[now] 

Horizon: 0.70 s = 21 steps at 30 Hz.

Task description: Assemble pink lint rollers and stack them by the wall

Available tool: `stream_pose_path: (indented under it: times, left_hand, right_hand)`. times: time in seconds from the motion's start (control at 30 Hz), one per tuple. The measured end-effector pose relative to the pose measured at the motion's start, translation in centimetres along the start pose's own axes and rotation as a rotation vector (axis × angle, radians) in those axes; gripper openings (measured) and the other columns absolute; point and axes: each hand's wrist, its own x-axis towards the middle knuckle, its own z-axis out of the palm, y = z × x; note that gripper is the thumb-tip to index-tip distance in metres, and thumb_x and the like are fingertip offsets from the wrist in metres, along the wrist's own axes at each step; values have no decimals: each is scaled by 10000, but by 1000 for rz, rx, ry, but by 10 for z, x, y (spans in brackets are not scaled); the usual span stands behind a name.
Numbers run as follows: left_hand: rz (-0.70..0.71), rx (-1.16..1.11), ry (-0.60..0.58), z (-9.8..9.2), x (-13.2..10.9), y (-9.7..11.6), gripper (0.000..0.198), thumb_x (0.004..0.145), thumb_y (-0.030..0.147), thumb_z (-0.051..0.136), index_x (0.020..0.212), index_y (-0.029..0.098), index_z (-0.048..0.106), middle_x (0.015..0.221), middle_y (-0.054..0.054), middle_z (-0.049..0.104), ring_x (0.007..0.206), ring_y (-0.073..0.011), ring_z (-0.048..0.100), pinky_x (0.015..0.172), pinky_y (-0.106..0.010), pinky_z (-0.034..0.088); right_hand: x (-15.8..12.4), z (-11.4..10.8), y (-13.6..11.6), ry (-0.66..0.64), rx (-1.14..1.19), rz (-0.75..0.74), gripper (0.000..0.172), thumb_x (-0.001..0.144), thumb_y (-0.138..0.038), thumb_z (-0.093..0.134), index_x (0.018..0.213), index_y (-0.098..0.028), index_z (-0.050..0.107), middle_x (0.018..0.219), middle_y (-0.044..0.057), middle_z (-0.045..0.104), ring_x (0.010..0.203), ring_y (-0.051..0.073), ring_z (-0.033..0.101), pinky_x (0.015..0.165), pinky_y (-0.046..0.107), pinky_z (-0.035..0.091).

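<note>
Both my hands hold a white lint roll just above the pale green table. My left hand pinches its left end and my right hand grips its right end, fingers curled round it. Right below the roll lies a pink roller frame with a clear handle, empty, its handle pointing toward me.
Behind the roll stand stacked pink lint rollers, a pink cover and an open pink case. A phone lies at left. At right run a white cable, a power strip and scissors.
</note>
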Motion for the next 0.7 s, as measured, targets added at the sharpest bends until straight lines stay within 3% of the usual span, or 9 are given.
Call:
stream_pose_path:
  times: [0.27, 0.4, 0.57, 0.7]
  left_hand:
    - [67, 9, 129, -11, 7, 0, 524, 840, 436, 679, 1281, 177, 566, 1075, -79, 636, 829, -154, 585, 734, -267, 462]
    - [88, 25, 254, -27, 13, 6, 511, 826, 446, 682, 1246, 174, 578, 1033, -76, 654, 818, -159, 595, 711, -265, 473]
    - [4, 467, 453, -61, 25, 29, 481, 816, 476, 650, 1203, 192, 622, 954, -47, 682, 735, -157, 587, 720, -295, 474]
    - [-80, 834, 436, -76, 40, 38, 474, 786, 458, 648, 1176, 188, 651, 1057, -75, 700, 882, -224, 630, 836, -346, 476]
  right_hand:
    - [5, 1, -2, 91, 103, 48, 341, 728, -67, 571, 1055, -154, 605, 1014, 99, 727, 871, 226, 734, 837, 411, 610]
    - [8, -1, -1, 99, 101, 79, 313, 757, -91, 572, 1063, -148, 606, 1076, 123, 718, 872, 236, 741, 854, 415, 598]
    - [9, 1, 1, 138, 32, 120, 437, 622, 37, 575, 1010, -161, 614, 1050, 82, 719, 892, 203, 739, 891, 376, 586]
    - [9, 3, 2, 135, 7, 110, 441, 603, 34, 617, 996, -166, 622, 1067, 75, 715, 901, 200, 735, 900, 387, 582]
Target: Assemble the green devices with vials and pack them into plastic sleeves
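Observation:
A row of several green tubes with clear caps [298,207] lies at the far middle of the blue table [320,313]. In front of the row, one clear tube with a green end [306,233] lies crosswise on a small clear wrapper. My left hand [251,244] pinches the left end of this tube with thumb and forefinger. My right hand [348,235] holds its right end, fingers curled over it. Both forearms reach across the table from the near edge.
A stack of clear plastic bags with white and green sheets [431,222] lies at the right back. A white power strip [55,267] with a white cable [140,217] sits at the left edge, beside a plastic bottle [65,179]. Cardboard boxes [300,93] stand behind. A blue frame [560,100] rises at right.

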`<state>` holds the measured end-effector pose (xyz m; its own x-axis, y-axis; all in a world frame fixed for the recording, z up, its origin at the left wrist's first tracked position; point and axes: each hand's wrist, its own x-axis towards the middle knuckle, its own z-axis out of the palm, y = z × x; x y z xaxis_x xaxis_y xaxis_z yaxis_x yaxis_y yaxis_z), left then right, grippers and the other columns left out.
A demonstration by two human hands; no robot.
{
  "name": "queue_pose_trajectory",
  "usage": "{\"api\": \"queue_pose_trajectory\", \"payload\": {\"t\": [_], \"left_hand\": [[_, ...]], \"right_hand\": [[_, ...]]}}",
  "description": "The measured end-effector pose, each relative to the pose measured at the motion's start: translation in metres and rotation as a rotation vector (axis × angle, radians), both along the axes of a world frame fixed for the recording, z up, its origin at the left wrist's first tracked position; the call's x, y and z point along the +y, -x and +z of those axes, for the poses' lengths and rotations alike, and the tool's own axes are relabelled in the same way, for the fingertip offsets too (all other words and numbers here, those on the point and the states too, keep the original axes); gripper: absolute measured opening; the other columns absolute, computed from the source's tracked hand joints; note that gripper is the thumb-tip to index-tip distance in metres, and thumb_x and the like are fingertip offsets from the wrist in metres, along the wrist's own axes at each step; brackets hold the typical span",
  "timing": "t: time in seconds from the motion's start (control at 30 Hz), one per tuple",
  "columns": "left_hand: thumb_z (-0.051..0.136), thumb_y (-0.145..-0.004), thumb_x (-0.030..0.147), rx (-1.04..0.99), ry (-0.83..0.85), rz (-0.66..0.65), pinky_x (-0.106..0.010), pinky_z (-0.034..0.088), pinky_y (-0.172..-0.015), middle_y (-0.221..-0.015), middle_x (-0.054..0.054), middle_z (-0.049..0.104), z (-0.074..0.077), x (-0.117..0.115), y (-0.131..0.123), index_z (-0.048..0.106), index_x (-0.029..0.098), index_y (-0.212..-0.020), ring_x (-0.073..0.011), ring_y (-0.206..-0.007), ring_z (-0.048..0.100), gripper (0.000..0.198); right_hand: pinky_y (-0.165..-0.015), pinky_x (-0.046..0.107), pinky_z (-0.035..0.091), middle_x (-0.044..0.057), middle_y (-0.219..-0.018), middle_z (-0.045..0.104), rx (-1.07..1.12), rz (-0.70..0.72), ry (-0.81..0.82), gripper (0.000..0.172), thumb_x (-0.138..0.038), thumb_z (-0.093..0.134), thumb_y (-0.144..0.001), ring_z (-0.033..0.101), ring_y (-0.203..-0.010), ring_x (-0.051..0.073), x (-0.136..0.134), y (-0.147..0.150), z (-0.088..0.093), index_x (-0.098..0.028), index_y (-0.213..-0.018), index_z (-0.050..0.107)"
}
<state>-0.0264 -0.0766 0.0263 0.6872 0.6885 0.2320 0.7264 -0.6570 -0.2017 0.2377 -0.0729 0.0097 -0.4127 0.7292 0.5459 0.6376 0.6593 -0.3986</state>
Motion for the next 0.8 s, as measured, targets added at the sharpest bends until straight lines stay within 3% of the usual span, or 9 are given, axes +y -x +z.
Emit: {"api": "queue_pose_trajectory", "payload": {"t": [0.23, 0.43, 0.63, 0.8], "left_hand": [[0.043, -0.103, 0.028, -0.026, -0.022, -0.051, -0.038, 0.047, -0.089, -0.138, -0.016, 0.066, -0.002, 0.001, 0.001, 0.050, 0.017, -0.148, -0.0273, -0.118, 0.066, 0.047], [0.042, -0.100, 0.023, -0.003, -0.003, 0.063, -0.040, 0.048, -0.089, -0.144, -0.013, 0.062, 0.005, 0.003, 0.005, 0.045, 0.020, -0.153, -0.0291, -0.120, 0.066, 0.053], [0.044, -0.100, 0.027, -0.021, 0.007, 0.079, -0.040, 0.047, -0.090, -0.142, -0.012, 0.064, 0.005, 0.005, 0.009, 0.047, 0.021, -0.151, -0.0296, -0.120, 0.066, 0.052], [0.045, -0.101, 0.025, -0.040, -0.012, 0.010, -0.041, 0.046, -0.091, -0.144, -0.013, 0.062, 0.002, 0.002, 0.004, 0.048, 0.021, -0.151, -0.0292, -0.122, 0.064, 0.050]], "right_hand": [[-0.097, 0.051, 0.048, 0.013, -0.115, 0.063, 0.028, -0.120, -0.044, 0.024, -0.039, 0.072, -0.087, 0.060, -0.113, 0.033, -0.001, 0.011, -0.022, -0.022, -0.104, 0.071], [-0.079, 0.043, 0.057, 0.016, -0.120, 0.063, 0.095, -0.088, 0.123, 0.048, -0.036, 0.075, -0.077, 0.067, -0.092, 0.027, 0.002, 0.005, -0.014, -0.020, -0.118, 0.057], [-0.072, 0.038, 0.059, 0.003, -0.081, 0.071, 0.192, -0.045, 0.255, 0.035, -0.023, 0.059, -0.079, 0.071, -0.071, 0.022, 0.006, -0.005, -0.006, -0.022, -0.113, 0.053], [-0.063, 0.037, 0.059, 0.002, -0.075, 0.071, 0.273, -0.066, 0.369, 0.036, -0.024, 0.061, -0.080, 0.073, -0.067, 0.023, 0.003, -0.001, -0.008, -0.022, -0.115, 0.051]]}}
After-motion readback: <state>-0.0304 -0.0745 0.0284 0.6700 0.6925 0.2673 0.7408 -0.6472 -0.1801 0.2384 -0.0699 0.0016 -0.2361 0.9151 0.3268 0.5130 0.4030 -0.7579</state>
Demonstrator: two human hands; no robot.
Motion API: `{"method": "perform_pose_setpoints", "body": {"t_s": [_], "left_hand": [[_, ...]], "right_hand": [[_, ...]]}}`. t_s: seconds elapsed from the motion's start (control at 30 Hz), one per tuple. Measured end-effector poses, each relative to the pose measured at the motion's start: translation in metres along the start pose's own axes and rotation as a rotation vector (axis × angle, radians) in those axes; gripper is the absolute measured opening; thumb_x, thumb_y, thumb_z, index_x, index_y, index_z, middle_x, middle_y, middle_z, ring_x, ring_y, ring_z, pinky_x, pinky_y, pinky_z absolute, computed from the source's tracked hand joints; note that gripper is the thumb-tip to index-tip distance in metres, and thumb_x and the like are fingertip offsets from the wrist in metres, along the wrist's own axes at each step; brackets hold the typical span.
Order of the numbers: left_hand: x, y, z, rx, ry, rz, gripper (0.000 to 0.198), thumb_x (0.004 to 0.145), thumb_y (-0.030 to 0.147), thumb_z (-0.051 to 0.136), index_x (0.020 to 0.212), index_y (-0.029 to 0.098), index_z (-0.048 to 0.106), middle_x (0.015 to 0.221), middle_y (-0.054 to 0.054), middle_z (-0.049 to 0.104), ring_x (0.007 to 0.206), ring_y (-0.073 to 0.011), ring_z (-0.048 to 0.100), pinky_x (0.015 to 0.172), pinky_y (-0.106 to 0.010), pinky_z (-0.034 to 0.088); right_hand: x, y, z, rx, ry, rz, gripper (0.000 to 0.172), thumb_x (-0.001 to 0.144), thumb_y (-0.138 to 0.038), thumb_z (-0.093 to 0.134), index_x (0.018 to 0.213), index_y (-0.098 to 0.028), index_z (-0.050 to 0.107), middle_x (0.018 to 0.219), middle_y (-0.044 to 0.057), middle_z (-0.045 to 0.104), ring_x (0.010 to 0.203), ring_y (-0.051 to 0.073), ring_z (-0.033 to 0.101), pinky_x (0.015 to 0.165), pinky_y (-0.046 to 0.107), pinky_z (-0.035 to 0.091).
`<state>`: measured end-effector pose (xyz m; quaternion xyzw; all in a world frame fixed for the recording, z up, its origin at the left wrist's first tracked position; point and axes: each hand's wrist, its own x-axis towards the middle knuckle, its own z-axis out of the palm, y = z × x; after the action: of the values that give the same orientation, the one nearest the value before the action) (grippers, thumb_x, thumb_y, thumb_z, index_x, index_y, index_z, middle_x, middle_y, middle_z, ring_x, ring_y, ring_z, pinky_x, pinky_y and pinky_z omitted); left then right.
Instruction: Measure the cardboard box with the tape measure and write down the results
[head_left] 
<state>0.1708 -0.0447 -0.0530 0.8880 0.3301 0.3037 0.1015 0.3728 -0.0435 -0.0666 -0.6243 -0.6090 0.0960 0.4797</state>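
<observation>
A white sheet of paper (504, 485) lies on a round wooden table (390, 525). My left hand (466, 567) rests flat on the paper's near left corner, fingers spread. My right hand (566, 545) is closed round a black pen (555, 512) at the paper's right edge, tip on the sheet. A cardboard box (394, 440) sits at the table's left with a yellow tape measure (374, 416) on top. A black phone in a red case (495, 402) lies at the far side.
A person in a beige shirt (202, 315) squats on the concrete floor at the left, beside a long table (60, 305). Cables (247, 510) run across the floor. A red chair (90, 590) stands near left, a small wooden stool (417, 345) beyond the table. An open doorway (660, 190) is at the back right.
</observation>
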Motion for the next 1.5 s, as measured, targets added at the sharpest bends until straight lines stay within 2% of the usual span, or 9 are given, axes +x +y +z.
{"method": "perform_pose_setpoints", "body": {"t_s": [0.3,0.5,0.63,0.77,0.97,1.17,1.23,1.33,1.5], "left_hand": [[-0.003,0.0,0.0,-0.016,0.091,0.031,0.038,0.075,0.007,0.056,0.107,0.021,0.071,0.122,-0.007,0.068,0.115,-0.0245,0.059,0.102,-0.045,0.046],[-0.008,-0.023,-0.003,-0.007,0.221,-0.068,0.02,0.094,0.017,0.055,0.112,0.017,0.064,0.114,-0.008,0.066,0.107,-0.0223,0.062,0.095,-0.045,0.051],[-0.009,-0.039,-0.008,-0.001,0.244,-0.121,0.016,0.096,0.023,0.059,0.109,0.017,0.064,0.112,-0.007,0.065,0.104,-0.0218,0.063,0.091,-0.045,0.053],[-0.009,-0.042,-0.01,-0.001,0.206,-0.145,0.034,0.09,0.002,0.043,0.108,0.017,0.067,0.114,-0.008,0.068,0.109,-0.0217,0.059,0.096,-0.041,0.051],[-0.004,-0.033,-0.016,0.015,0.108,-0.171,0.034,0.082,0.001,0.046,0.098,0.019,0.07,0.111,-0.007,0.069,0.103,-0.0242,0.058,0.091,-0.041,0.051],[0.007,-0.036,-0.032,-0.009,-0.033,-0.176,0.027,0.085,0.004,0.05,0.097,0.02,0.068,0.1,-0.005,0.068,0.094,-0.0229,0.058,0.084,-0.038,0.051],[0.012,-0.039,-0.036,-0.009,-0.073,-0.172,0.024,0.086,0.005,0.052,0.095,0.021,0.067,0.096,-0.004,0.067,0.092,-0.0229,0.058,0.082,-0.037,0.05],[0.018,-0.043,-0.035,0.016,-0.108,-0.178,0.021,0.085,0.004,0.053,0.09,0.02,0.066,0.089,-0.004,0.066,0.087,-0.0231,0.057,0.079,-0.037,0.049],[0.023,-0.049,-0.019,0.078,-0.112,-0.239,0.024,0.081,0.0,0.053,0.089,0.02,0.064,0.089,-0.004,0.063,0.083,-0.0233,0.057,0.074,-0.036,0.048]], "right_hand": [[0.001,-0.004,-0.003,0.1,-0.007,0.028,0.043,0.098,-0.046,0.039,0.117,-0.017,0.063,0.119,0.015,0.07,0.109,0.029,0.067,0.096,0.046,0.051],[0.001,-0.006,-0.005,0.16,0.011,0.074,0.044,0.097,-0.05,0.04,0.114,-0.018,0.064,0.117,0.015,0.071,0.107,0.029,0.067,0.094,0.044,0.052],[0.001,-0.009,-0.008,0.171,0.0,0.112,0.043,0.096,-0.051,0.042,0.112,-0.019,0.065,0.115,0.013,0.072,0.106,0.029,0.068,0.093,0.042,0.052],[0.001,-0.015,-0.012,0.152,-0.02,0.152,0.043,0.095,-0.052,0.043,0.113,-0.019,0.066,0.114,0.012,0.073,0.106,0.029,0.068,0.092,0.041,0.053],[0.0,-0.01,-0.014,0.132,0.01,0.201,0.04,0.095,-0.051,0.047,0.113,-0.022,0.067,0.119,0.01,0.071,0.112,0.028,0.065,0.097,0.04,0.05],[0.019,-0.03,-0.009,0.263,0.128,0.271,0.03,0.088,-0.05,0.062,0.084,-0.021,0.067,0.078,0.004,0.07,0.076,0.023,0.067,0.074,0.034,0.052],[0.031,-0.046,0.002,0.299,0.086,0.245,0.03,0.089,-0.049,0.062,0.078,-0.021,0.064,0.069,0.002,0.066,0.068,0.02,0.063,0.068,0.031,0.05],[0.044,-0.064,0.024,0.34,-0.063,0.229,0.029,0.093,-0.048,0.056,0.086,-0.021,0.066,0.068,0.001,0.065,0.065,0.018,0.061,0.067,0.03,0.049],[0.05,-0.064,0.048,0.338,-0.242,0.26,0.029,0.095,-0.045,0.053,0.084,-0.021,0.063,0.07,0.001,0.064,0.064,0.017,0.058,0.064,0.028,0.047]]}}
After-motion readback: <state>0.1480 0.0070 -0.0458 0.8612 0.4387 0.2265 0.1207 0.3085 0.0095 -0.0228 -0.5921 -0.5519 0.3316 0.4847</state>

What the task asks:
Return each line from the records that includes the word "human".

Answer space:
A demonstration by two human hands; no robot.
Demonstrator: two human hands; no robot.

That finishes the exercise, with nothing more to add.